Уже довольно долгое время Олни не заикался об изучении магии – он давно понял, что мессира всё равно не разжалобить и не переубедить, и что тот начнёт обучение лишь тогда, когда сам решит. Кроме того, то, что он получил, уже намного превосходило его чаяния, и даже если бы на этом всё и закончилось – парень вряд ли сильно огорчился бы, тем более что несмотря на достаточную просвещённость, которая теперь была ему свойственна, где-то глубоко внутри всё равно сидел некоторый суеверный страх перед магией.
Да, он прекрасно видел, что его учитель-мессир совсем не походит на тех замшелых колдунов со скрюченными ногтями и красными глазами, какими они обычно представали в сказках, но, с другой стороны, он и не особенно ассоциировал Клая с этими колдунами, видя в нём блестящего барина и отменного учёного, но никак не мага. Дело в том, что Клай до сих пор, несмотря на неоднократные просьбы своего ученика, ни разу не демонстрировал своих способностей.
– Я тебе не фокусник-фигляр на ярморочной площади, парень, – высокомерно отвечал он. – Ты всё увидишь и всё узнаешь, когда придёт время, а покамест у меня есть дела поважнее, чем развлекать деревенского пастушка!

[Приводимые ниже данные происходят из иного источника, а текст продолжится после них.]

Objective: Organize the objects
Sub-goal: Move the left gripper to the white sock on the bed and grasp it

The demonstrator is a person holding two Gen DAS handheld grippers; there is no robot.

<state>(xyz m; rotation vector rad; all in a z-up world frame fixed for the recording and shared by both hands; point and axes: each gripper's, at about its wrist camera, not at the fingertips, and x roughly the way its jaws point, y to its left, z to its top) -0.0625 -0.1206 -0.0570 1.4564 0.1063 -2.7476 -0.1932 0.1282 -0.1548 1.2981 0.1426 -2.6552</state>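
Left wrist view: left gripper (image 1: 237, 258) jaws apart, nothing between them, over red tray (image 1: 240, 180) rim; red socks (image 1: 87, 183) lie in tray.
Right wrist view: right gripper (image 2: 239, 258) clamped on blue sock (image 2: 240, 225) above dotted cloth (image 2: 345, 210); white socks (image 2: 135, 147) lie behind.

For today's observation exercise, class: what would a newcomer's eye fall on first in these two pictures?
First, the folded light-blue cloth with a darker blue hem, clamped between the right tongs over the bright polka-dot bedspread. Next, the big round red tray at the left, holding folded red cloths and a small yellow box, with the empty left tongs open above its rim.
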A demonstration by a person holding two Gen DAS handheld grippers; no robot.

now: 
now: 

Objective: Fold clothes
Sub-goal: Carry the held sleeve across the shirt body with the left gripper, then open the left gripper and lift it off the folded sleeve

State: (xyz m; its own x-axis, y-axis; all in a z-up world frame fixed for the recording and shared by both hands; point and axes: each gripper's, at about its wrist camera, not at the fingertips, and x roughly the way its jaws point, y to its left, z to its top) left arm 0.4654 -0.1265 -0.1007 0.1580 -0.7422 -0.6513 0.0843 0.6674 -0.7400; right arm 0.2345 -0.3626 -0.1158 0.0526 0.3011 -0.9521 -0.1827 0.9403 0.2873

И вот наконец этот день настал. С раннего утра, даже не позавтракав, Олни, как обычно, уже сидел над очередной книгой, с наслаждением перечитывая одну из глав. Губы его шевелились, издавая какие-то шипяще-свистящие звуки, а палец по-прежнему водил вдоль строк, хотя юноша теперь читал вполне бегло. Но он любил водить пальцем по шершавой бумаге, словно впитывая через него те смыслы, что ускользнули от глаз.